Fellas, it's not that your feelings don't matter, everyone's feelings matter, it's that your feelings don't matter more than the safety of others.
You're getting mad at the wrong shit here. You're mad at the women for not wanting to be stuck in a forest with a random dude, when in all actual fact, that decision was borne from a plethora of experience with random dudes, most of that experience being negative.
Almost all of that negativity is because there's to fucking many creepy ass dudes making us all look bad. To be blunt, I have high hopes, and expectations from my fellow man; especially when it comes to respecting women. Yes, there's a nontrivial number of crazy bitches out there, in the same breath, there's a lot of crazy dudes too. They're making us all look bad. Be mad at them.
The women are only making the best decision for their own health and safety, based on their experience. Be the change you want to see in the world, my brothers. Be that change.
This topic keeps coming up because people keep talking past each other. There is a real, measured, evidence backed problem. The victims are saying “I feel this way, and it causes me to behave this way” and those who are neither victims nor perpetrators are upset about the way they are choosing to express that in a general sense. Now this meme itself is not more helpful than the bear, it didn’t give any new information. But it’s a good expression of that general frustration when no one listens. At least on Lemmy, there is a certain defensive response rather than an understanding empathetic one on this topic. This meme in particular seems harsh, but it’s driven by decades of talking about this, or not being able to talk about this, because the response is always so negative. Everything from “why did you dress that way” to “you should have know before you married them” to “not only women” (yes but that’s the topic at hand so). I would hope that some can come to understand this sentiment. I hope that this community improves.
I really struggle to empathize with the mindset required to come into a post (both the original bear post and this one) about women being sexually assaulted and going "BuT wHaT aBoUt MeN's FeELiNgS!?!?111!!???"
You people need to crawl out of your own assholes.
The bear meme is meant to make men uncomfortable and surprised by how they are seen as a generalization among women. It isn't meant to be anti-men or anything, it's just meant to show the lived experience of women to men in a hypothetical absurdity.

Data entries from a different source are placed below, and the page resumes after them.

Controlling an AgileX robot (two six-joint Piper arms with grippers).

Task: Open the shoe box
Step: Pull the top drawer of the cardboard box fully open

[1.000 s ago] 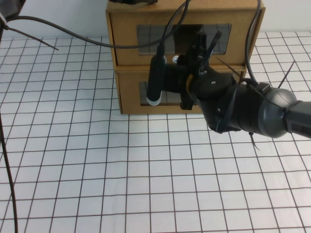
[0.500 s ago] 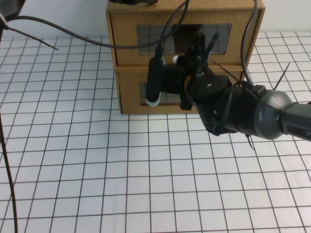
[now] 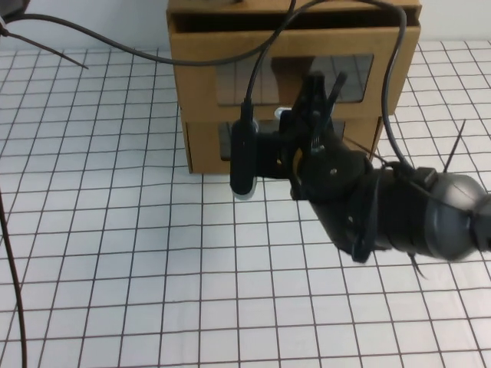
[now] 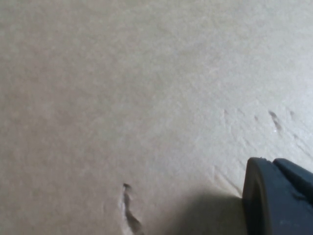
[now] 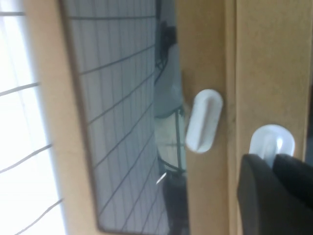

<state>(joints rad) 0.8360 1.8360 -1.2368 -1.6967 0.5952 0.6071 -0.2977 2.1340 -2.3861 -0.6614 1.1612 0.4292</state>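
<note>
Two brown cardboard shoe boxes stand stacked at the table's far side, each with a windowed drawer front. The upper drawer front [image 3: 196,77] stands out past the lower box [image 3: 203,149]. My right gripper [image 3: 314,88] is at the upper front, shut on its white handle [image 5: 272,139]. In the right wrist view this gripper [image 5: 273,164] covers the handle's lower part, and the lower box's white handle [image 5: 204,120] sits free beside it. Of my left gripper only one dark finger [image 4: 274,200] shows, close against plain cardboard [image 4: 122,98].
The boxes sit on a white tablecloth with a black grid [image 3: 115,268]. Black cables [image 3: 115,47] run from the far left across to the right arm. The right arm's wrist camera [image 3: 244,157] hangs in front of the lower box.
The upper drawer front has slid out toward the near side, with my right gripper still on its handle. The right arm has drawn back and lower in the view.
</note>
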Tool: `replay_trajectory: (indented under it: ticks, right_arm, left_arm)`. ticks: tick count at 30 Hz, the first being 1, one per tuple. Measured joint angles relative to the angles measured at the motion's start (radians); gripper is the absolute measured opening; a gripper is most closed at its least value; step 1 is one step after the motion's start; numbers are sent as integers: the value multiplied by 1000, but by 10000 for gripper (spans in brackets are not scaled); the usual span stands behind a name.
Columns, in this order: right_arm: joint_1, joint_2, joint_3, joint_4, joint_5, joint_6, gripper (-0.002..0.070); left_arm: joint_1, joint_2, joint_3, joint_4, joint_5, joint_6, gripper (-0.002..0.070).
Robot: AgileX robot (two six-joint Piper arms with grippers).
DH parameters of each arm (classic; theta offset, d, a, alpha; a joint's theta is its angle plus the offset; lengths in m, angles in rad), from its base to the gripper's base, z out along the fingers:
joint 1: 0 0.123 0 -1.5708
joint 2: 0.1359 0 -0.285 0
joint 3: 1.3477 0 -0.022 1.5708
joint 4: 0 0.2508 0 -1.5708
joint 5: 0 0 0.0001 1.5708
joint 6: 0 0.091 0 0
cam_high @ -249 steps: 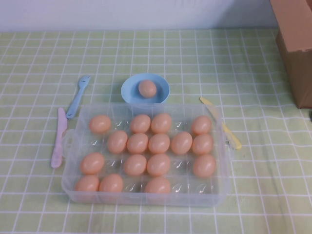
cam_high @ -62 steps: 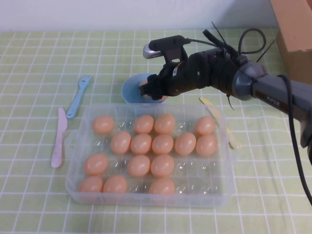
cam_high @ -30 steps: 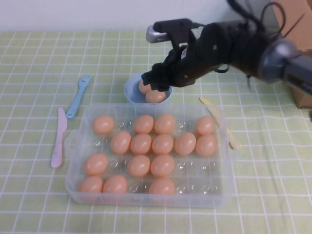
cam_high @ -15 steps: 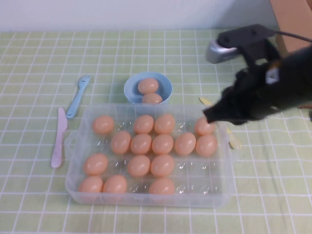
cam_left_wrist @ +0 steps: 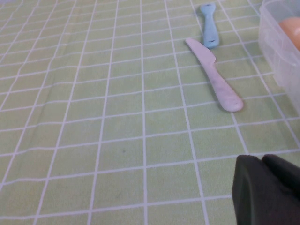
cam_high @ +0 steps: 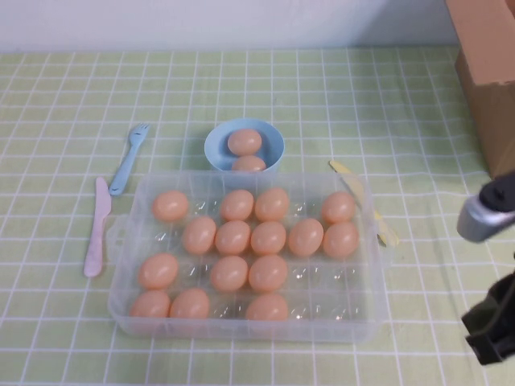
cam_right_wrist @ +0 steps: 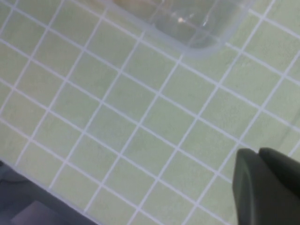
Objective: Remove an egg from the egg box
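— Peach-orange shells are filling most of the egg box, but two are lying in the blue bowl just beyond its far wall. I'm taking the egg at the bowl's near rim as the one that's out.

— Agreed. And the arms?

— The right gripper is hanging low over the checked cloth off the box's near right corner, fingers pressed together, holding nothing. The left gripper is sitting over bare cloth near the pink knife, fingers likewise together and empty.

— So what's worrying you?

— That egg is riding high against the other one, I think. Any nudge to the bowl or box, and it's rolling off across the cloth.

— And the right arm?

— If it's swinging back in low, it's risking clipping the box's wall or the yellow knife beside it, jolting the other eggs in their cups.
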Motion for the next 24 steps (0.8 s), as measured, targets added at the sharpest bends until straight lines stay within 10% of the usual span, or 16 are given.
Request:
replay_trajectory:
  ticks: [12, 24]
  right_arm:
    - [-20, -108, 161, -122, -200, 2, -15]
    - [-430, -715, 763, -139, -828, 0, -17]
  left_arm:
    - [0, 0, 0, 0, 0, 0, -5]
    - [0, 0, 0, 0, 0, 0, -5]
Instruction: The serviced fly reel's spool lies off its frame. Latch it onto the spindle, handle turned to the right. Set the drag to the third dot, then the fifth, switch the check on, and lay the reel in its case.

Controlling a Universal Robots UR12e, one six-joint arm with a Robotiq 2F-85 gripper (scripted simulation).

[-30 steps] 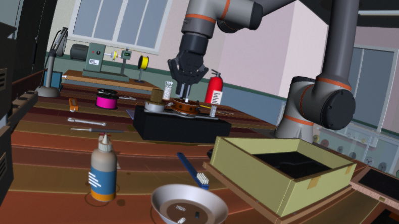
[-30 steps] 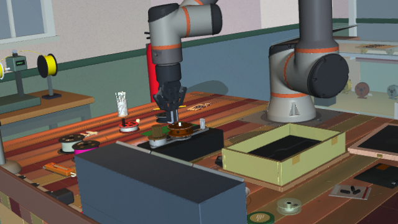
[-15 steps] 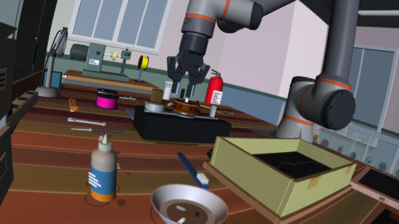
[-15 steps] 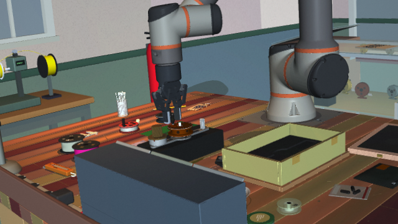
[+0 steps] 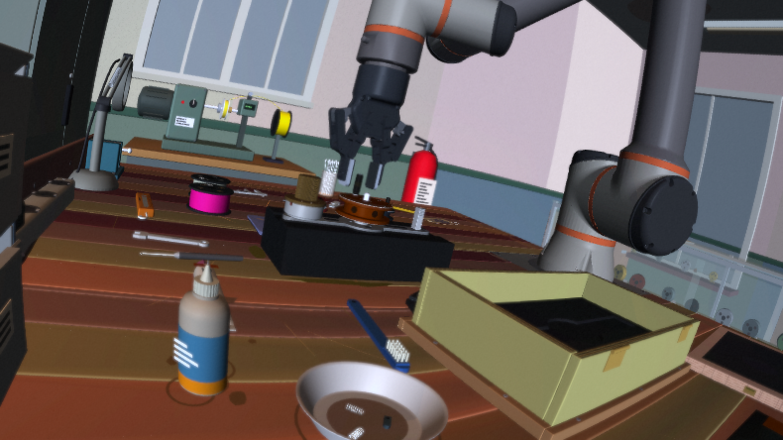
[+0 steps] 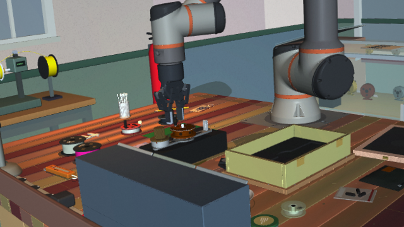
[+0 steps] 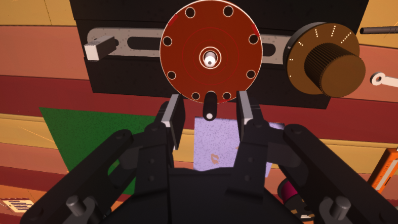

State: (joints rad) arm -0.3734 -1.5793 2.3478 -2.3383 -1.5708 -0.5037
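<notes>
My gripper [image 7: 208,111] is open and holds nothing. It hovers just above the far edge of the reel [image 5: 363,208], its fingers on either side of the spool's black handle [image 7: 209,106]. The reddish-brown spool [image 7: 210,51] sits on the frame with the white spindle tip [image 7: 209,60] showing at its centre. The reel rests on a black block [image 5: 353,246]. At one end of the reel's frame stands the brown drag knob [image 7: 331,71] with its ring of white dots. At the other end stands a small grey lever [image 7: 99,50]. The open olive case [image 5: 553,334] with a black lining stands nearer the front of the bench.
A grey box [image 6: 161,189] fills the bench's front in the second side camera. An oil bottle [image 5: 203,334], a blue brush [image 5: 380,336] and a dish of small parts [image 5: 372,405] lie in front of the block. A pink line spool [image 5: 210,198] and hand tools lie to its left.
</notes>
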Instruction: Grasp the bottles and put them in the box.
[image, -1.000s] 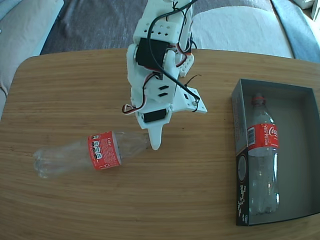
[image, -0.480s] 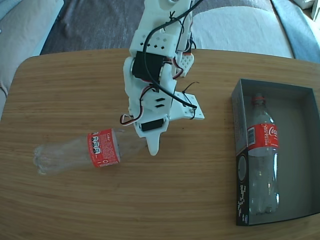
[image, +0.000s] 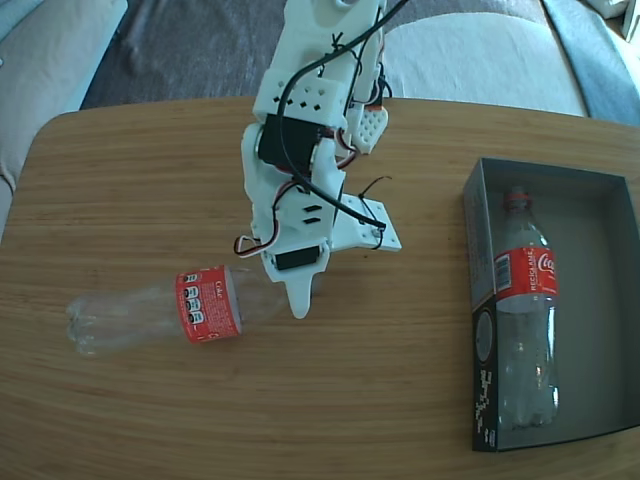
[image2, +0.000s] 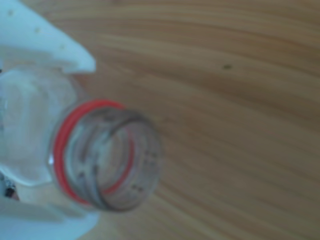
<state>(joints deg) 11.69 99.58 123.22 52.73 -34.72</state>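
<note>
A clear bottle (image: 150, 315) with a red label lies on its side on the wooden table, neck pointing right. My white gripper (image: 295, 295) reaches down over that neck and hides it in the fixed view. In the wrist view the open mouth and red neck ring of this bottle (image2: 60, 150) fill the left half. One white finger (image2: 55, 45) lies against its shoulder above and another below, so my gripper (image2: 95, 142) is shut on it. A second bottle (image: 525, 300) lies along the left side of the box (image: 600, 300), neck away from the camera.
The box stands at the table's right edge, with its right half bare. A grey sofa (image: 480, 50) runs behind the table. Bare wood (image: 360, 400) lies between the left bottle and the box.
My arm has swung a little left and lower, bringing the fingers over the bottle's neck. The bottle on the table has shifted slightly. The bottle in the box has not moved.
</note>
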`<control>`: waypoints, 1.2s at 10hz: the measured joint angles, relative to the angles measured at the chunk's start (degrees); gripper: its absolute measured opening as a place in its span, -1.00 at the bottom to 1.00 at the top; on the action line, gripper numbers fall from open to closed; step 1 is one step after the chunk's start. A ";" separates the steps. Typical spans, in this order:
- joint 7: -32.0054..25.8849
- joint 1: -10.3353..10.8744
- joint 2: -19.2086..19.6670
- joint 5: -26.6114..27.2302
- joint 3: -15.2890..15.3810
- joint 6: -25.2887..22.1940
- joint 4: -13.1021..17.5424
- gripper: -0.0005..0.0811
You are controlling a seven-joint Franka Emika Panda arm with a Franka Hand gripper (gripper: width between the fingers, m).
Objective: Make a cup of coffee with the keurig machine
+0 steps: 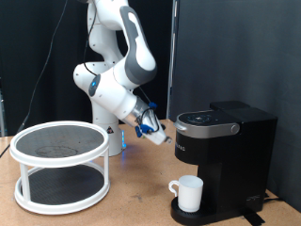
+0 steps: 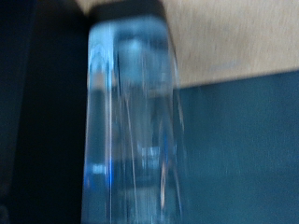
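While the arm hangs over the far side of the counter [image 1: 132, 193], the closest thing to where I stand is the cup [image 1: 189, 193], a small white mug already set on the round base of the keurig machine [image 1: 224, 151], right under its spout, handle turned toward the exterior view's left. That part of the job looks done, by my reckoning. The machine's lid is down and I see nothing pouring, so I'd judge the brewing itself is yet to be done; whether a pod is inside I can't tell.

At the exterior view's left stands a white two-tier rack [image 1: 60, 165] with dark mesh shelves, and nothing that I can make out on it.

Farther back, the gripper [image 1: 150, 129] hovers just beside the machine's top, at the exterior view's left of it, tilted, with something pale and bluish at its fingers. The wrist view is filled by a blurred, clear bluish thing, perhaps a water container [image 2: 131, 121], seemingly in its grasp, though the blur keeps me from being sure.
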 joint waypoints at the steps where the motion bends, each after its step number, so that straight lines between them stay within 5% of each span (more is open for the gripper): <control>1: -0.01 0.00 -2.07 1.02 -0.34 -1.74 -0.04 0.81; 11: 17.64 -0.01 -21.81 0.21 -0.19 -8.08 1.99 0.81; 12: 17.34 -0.01 -21.57 0.20 -0.19 -8.07 1.95 0.81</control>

So, we should generalize entire groups of people to teach them a lesson. No matter their feelings or the fact that the majority of people in said group are just living their lives. A bunch of bad apples should make and entire group socially responsible.
Got it. 👍
Yes there are too many men who think they live in the 50s and can do whatever they want to woman. If you say ALL men are like that, you're invalidating the effort of most men trying to be better human beings while being assholes.
If you can't understand that. You are not looking to make things better, just to throw hate around.
Well, obviously surviving is a bigger deal than one feeling...but, in some cases, having a feeling can lead to surviving something or succumbing to something.
All the angry men here complaining about this meme are coping, face it men are seen as evil and dangerous by women, and they are right to see you that way. I was once like the people here talking shit about "misandry" and then my egg cracked and those angry masculine mannerisms melted away after I went on estrogen.
It was then that I realized men are evil, masculinity is toxic, these are statements of truth and the only ones who deny this shit are cis men themselves.
It's so tiring seeing the men coming in and deliberately misunderstanding what's being discussed. They will do literally anything, appear dumb as rocks, to not recognize rape culture and admit potentially any fault or responsibility towards it's continued existence. They take everything personally instead of being able to see that societal problems there are also responsible for helping to fix.